| EXERCISE GOAL |
Below is a listing; restate from it, character for character, the lines beginning at the line holding "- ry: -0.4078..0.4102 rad" and ending at the line holding "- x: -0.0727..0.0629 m", both included.
*** PROVIDED RECORDS ***
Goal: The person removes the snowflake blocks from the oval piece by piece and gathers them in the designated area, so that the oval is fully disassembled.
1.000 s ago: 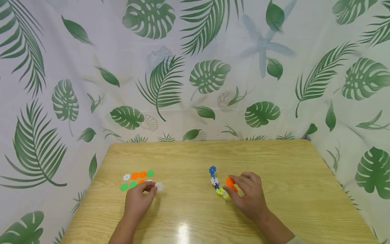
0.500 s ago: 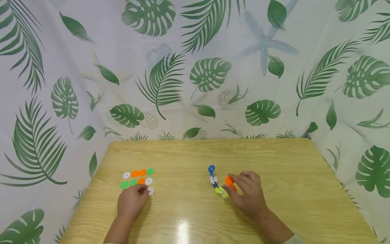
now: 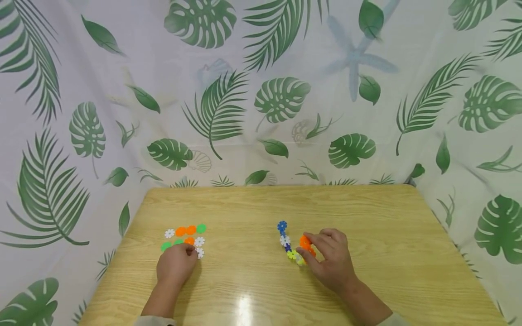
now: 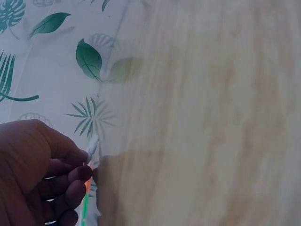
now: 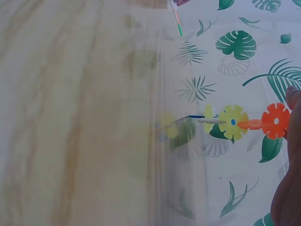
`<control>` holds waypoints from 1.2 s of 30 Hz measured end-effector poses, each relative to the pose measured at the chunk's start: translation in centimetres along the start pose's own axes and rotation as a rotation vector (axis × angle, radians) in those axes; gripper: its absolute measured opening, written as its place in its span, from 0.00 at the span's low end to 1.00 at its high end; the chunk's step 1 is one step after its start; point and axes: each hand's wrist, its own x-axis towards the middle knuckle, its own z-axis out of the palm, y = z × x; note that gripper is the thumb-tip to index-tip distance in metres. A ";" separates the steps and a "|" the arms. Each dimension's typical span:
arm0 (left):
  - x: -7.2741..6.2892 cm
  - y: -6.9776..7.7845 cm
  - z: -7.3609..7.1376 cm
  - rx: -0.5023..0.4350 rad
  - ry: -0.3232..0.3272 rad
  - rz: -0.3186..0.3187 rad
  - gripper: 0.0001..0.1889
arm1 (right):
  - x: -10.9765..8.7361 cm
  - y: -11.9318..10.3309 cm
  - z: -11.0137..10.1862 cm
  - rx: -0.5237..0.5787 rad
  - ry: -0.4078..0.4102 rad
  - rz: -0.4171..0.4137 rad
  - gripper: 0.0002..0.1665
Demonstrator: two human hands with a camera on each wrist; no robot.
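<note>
At lower left of the head view, pinched a white disc (image 3: 200, 253) between thumb and fingertips of the left hand (image 3: 176, 264), just below two rows of white, orange and green discs (image 3: 191, 230). Right of centre, clamped thumb and fingers of the right hand (image 3: 331, 259) on the orange end (image 3: 304, 242) of a disc chain (image 3: 285, 241), yellow, white and blue toward upper left.

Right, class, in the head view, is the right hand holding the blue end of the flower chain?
No, the right hand pinches the orange end, while the blue end is apart from it.
</note>
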 end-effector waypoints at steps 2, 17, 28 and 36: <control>0.1 0.1 0.0 0.012 -0.014 0.001 0.14 | 0.0 0.0 0.0 -0.002 0.000 -0.001 0.27; 0.2 0.3 -0.3 0.042 -0.034 0.019 0.14 | -0.1 -0.2 -0.2 -0.006 -0.002 -0.002 0.27; -0.6 1.1 -0.2 -0.036 0.004 0.071 0.13 | 0.0 -0.2 -0.3 -0.002 0.006 -0.024 0.27; -1.2 4.1 -0.5 -0.165 0.057 0.145 0.09 | 0.0 -0.2 -0.4 -0.004 -0.008 -0.030 0.26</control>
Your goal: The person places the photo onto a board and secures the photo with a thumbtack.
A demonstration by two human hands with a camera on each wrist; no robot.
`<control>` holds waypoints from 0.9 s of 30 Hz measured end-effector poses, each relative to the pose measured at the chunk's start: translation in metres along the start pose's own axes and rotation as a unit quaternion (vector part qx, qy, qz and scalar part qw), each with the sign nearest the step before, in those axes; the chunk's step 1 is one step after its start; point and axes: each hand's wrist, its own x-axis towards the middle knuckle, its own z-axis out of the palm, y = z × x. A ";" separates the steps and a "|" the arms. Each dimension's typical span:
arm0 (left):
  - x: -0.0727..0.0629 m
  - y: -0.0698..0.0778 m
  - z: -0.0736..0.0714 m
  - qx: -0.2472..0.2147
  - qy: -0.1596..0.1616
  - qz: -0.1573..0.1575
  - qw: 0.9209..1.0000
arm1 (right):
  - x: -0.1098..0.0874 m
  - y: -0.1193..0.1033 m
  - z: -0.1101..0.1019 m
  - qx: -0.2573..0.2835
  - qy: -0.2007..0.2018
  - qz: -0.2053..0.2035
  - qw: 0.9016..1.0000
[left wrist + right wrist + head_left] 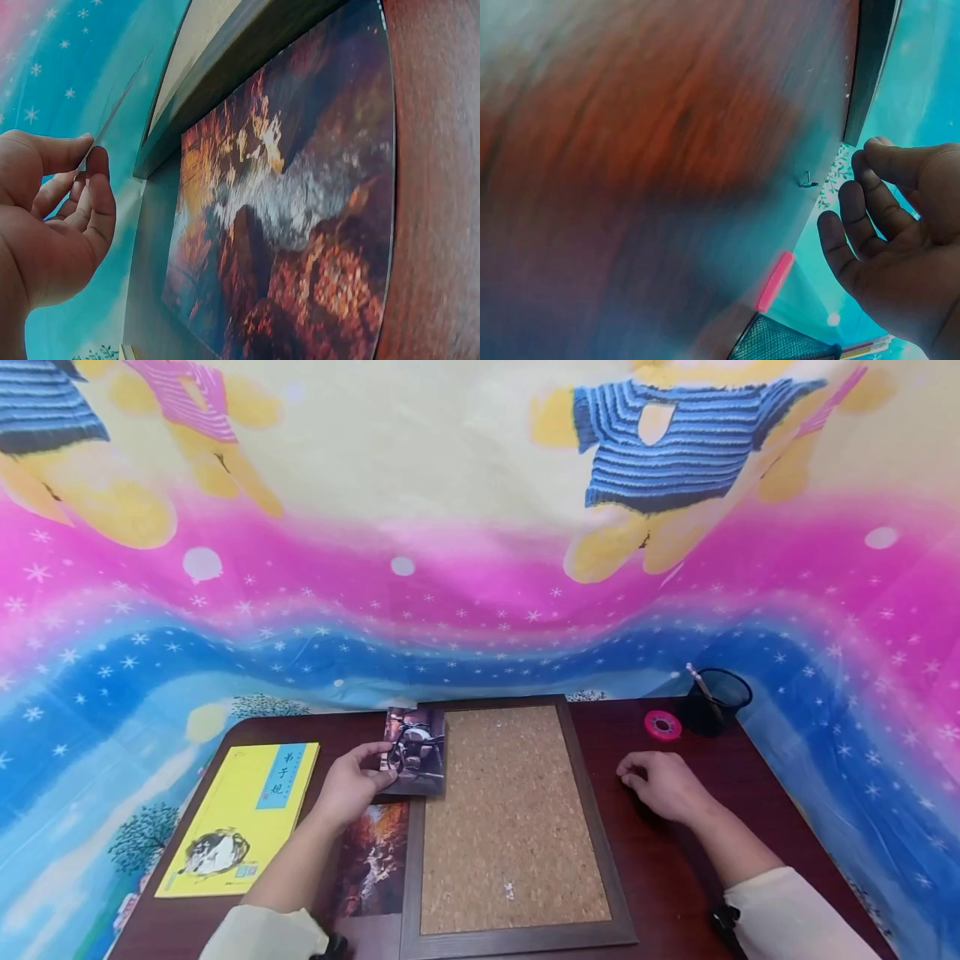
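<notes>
My left hand (352, 785) pinches the left edge of a photo print (420, 747) showing a motorcycle, between thumb and fingers. The print overlaps the upper left frame of the corkboard (517, 818) in the head view; the left wrist view shows it edge-on and tilted. Below that hand, a second photo print (300, 202) of a waterfall among orange trees lies on the table beside the board. My right hand (663, 783) hovers right of the board, fingers loosely bent and thumb close to the index finger, with nothing visible in it.
A yellow book (232, 827) lies at the left. At the back right are a pink tape roll (663, 725) and a black mesh pen holder (708, 706) with pens. Near the right hand, a small shiny thing (808, 181) lies on the dark wooden table (652, 877). A patterned cloth surrounds the table.
</notes>
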 end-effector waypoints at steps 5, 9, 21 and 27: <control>0.002 0.000 0.005 -0.014 -0.005 0.003 1.000 | 0.006 -0.002 0.001 0.000 0.000 -0.002 1.000; 0.003 0.000 0.010 -0.020 -0.009 0.008 1.000 | 0.010 -0.005 0.002 0.000 0.002 -0.002 1.000; 0.003 0.007 0.027 -0.024 -0.024 0.007 0.999 | 0.021 -0.017 0.003 0.020 -0.001 0.002 1.000; 0.004 0.010 0.033 -0.030 -0.027 0.011 0.999 | 0.030 -0.021 0.006 0.018 -0.001 0.001 1.000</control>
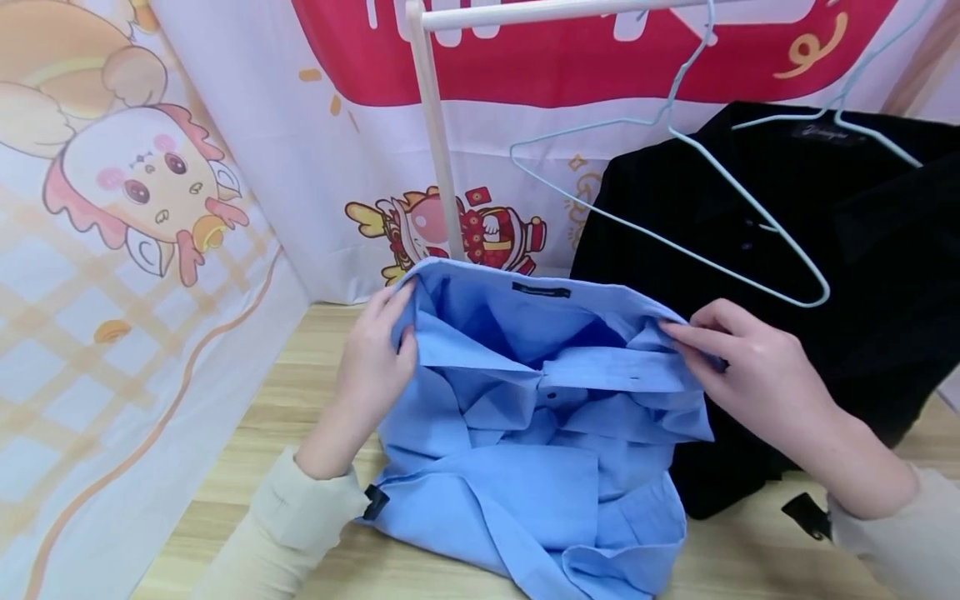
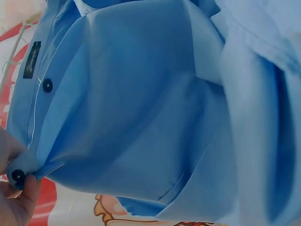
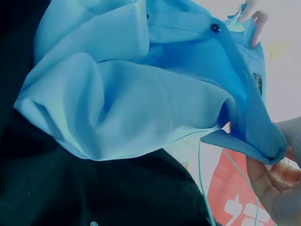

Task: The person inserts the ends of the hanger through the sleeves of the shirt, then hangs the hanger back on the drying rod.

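Observation:
A light blue button shirt (image 1: pixel 517 500) is held up by its collar, with its lower part bunched over the table. My left hand (image 1: pixel 375 354) pinches the left end of the collar, thumb in front. At the opposite end, the fingers of my right hand (image 1: pixel 757 371) grip the fabric. Between them the neck opening gapes, and a dark label (image 1: pixel 542 290) shows at its back edge. In the left wrist view, a dark button (image 2: pixel 18 175) sits right at the left fingertips. The right wrist view has a folded collar corner (image 3: pixel 270 146) between thumb and fingers.
Above and behind the shirt, an empty pale green hanger (image 1: pixel 667 129) hangs from a white rack (image 1: pixel 438 133). To the right, a black shirt (image 1: pixel 862 250) hangs on another hanger (image 1: pixel 840 117). The wooden table (image 1: pixel 285 417) meets a printed cloth backdrop (image 1: pixel 262 158).

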`<act>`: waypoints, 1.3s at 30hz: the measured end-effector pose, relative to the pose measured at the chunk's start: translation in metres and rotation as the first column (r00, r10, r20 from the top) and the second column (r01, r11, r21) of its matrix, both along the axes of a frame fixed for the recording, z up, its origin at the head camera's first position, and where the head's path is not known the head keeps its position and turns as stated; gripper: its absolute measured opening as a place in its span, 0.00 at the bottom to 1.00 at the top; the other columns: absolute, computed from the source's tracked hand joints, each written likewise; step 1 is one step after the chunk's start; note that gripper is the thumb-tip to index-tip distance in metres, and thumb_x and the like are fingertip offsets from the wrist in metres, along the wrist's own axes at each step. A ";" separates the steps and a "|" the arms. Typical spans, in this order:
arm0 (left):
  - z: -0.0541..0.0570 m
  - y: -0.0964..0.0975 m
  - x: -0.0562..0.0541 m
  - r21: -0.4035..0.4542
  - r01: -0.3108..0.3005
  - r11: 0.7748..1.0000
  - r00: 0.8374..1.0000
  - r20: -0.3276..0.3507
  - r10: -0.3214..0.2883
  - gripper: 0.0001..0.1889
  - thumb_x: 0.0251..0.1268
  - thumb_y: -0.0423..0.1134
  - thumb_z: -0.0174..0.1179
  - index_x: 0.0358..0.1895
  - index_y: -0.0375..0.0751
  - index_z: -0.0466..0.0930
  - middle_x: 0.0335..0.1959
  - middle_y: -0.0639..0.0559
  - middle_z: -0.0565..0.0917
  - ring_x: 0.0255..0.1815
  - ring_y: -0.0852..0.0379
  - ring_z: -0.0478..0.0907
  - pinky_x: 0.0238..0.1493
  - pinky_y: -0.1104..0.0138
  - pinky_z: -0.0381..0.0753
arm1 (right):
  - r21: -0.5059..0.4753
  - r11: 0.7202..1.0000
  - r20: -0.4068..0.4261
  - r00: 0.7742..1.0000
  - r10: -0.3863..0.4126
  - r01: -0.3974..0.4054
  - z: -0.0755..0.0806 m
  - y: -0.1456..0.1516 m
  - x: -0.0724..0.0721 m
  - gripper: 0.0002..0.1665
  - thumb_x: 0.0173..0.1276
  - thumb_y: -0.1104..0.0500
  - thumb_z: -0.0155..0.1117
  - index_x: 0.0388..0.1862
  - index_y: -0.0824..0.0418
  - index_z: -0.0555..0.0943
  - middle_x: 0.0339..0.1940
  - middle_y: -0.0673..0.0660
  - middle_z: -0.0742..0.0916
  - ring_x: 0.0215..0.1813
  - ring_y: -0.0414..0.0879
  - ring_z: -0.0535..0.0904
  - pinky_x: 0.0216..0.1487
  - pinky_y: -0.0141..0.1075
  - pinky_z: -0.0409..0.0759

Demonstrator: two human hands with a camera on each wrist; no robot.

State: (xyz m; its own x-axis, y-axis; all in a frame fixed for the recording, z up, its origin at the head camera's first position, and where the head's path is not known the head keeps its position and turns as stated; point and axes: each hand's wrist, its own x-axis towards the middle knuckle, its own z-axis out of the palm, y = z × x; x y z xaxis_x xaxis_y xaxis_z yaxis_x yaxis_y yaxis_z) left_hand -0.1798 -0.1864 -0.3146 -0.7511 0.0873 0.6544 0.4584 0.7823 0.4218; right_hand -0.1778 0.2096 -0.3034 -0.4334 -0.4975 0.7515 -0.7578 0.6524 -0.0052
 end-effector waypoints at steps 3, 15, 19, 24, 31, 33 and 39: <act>0.003 0.000 0.002 0.032 0.007 0.999 0.998 -0.056 -0.006 0.24 0.63 0.20 0.63 0.64 0.26 0.78 0.62 0.35 0.79 0.63 0.39 0.77 0.64 0.50 0.76 | -0.042 0.998 -0.078 0.996 -0.039 0.036 0.000 0.004 -0.003 0.12 0.73 0.59 0.66 0.39 0.67 0.91 0.35 0.61 0.82 0.26 0.49 0.77 0.24 0.39 0.77; 0.011 0.000 0.005 -0.020 0.013 1.000 0.976 -0.218 -0.018 0.19 0.58 0.16 0.58 0.51 0.30 0.88 0.50 0.38 0.85 0.50 0.36 0.80 0.52 0.48 0.79 | -0.220 0.975 -0.171 0.982 -0.076 0.037 -0.003 0.002 0.001 0.08 0.58 0.71 0.70 0.37 0.69 0.90 0.33 0.67 0.81 0.26 0.58 0.75 0.34 0.30 0.80; -0.001 -0.005 0.002 -0.219 0.010 0.976 0.986 0.163 0.027 0.24 0.60 0.18 0.53 0.58 0.34 0.85 0.61 0.38 0.82 0.57 0.34 0.77 0.58 0.44 0.77 | 0.091 0.994 0.063 0.995 -0.071 0.065 -0.020 0.003 0.004 0.26 0.41 0.78 0.79 0.44 0.69 0.89 0.35 0.60 0.80 0.23 0.46 0.75 0.18 0.38 0.77; -0.012 -0.005 0.000 -0.267 0.051 0.962 0.936 0.350 0.047 0.27 0.63 0.20 0.50 0.64 0.34 0.81 0.66 0.36 0.78 0.59 0.32 0.76 0.59 0.43 0.76 | 0.089 0.993 0.126 0.988 -0.089 0.078 -0.029 0.002 -0.002 0.28 0.44 0.79 0.77 0.49 0.67 0.89 0.45 0.63 0.81 0.20 0.42 0.71 0.16 0.33 0.74; -0.009 -0.003 -0.001 -0.038 0.037 0.999 0.925 0.380 -0.020 0.22 0.72 0.32 0.60 0.68 0.35 0.78 0.69 0.37 0.75 0.68 0.37 0.73 0.63 0.45 0.75 | 0.050 0.997 0.258 0.964 -0.071 0.061 -0.031 -0.002 -0.006 0.27 0.54 0.78 0.67 0.54 0.62 0.88 0.56 0.66 0.83 0.21 0.36 0.65 0.19 0.31 0.70; -0.008 -0.004 -0.002 0.050 0.060 0.997 0.921 0.381 -0.074 0.26 0.70 0.31 0.61 0.71 0.34 0.74 0.74 0.39 0.71 0.74 0.39 0.67 0.69 0.46 0.70 | 0.054 0.996 0.351 0.933 -0.080 0.065 -0.032 -0.003 -0.005 0.25 0.59 0.76 0.64 0.55 0.62 0.88 0.56 0.66 0.84 0.21 0.35 0.65 0.20 0.31 0.69; -0.007 -0.007 -0.003 0.147 0.165 0.975 0.897 0.390 -0.211 0.40 0.61 0.25 0.55 0.80 0.44 0.62 0.82 0.49 0.56 0.64 0.41 0.77 0.46 0.57 0.80 | 0.052 0.998 0.633 0.774 -0.020 -0.017 -0.032 0.001 -0.008 0.23 0.71 0.69 0.60 0.63 0.60 0.84 0.59 0.66 0.84 0.38 0.45 0.79 0.36 0.38 0.79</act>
State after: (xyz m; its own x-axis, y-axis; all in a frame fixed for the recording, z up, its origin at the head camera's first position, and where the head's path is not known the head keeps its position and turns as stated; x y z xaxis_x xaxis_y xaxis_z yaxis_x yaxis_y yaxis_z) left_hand -0.1832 -0.1934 -0.3221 -0.9278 0.1993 0.3153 0.3671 0.6380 0.6769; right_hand -0.1857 0.2107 -0.3353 -0.8025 -0.5265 0.2806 -0.5946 0.6667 -0.4494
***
| ANSWER BOX |
  - ry: -0.4078..0.4102 rad
  - rz: -0.4171..0.4137 rad
  - gripper: 0.0002..0.1665
Demonstrator: two human hands with a camera on each wrist; no robot.
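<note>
At lower left of the head view, pinched a white disc (image 3: 200, 253) between thumb and fingertips of the left hand (image 3: 176, 264), just below two rows of white, orange and green discs (image 3: 191, 230). Right of centre, clamped thumb and fingers of the right hand (image 3: 331, 259) on the orange end (image 3: 304, 242) of a disc chain (image 3: 285, 241), yellow, white and blue toward upper left.

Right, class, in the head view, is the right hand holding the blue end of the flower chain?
No, the right hand pinches the orange end, while the blue end is apart from it.
</note>
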 end-effector waypoints at steps 2, 17, 28 and 36: <control>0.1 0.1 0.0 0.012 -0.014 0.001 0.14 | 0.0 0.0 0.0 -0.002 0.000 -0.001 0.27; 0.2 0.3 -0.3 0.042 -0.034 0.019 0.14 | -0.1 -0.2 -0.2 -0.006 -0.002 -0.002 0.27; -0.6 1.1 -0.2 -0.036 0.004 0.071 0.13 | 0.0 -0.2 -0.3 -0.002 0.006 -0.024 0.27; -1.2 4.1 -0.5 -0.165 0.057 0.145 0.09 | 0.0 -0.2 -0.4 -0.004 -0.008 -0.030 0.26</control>
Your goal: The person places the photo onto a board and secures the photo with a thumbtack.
A demonstration by two human hands with a camera on each wrist; no robot.
`<control>` holds waypoints from 0.9 s of 30 Hz measured end-effector poses, each relative to the pose measured at the chunk's start: translation in metres along the start pose's own axes and rotation as a unit quaternion (vector part qx, qy, qz and scalar part qw), each with the sign nearest the step before, in those axes; the chunk's step 1 is one step after its start; point and axes: each hand's wrist, its own x-axis towards the middle knuckle, its own z-axis out of the palm, y = z × x. A ";" separates the steps and a "|" the arms. Each dimension's typical span:
arm0 (left):
  - x: -0.0727..0.0629 m

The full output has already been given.